MONTREAL—Four-year-olds will be going to school in dozens of poor neighbourhoods across the province. Quebec is introducing earlier kindergarten classes for 1,200 low-income children this September.

The government hopes that starting school at a younger age will encourage children to stay in school longer and improve the province's high school graduation rate.

“This is another means to fight against poverty in families and children,” said Premier Pauline Marois on Thursday.

In the first year, 68 school boards will each be allowed to select one of their schools and pick 18 students for one class. Education Minister Marie Malavoy said the measure will impact some of the province's poorest neighbourhoods.

Parents will not be forced to send their children to school, but they should soon get notices from their school boards that the new kindergarten program will be available.

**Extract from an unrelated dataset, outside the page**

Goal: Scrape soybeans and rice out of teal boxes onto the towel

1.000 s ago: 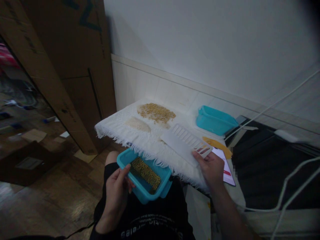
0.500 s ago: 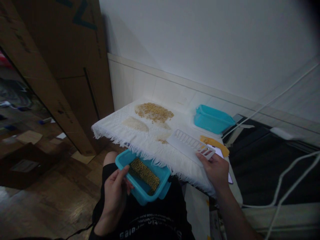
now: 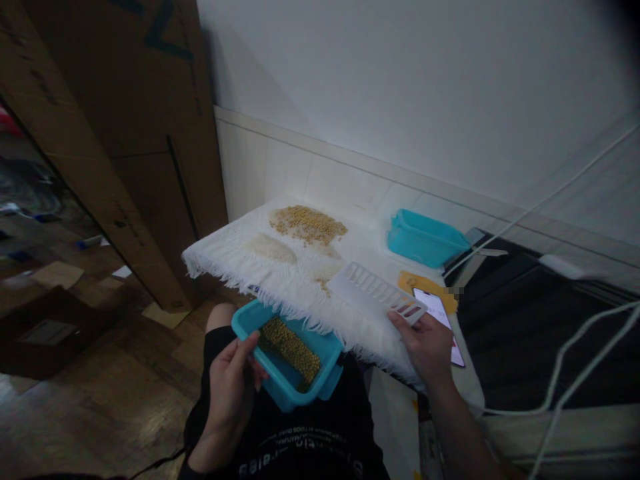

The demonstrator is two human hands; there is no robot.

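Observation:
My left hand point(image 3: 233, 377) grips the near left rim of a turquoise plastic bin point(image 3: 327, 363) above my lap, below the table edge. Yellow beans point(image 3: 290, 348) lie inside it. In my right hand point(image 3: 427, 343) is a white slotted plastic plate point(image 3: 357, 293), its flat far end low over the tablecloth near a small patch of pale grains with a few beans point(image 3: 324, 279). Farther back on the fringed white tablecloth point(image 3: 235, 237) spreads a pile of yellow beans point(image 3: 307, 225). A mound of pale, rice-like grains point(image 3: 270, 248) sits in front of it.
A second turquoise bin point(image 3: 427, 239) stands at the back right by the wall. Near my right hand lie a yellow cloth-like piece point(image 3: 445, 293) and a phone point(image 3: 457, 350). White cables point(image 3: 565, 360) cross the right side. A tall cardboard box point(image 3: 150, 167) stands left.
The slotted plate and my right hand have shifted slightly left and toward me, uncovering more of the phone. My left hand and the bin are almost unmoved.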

The government is pumping an additional $8.1 million into school budgets for the program.

The English Montreal School Board welcomes the move.

“Once we expose them to a school environment, can we say that it will benefit the children in the long run, the answer to that is yes, the answer to that is yes,” said EMSB vice-chair Sylvia Lo Bianco.

The EMSB has several schools that qualify as low-income. Right now children start kindergarten at age five. According to Malavoy, a lot of them arrive with learning difficulties.

Many children coming from disadvantaged areas when they reach school they don't have what they need to succeed,” said the education minister. “What is really bad is the label you have when you begin to feel yourself as incompetent or unable to succeed.”

She says earlier kindergarten will help reduce Quebec’s high school dropout rate, more than a third of students don't finish high school on time.

Malavoy said she is not worried parents will feel any stigma for being asked to participate in the voluntary program.

“They still won’t choose the daycare, but if we offer them something linked to school because they have a good, they think school is a good thing for their child I think they will accept it,” she said.

The government wants to expand early kindergarten every year for seven years, until it includes 8,000 students at a cost of $50 million annually. A small price to pay, it says, for a brighter future.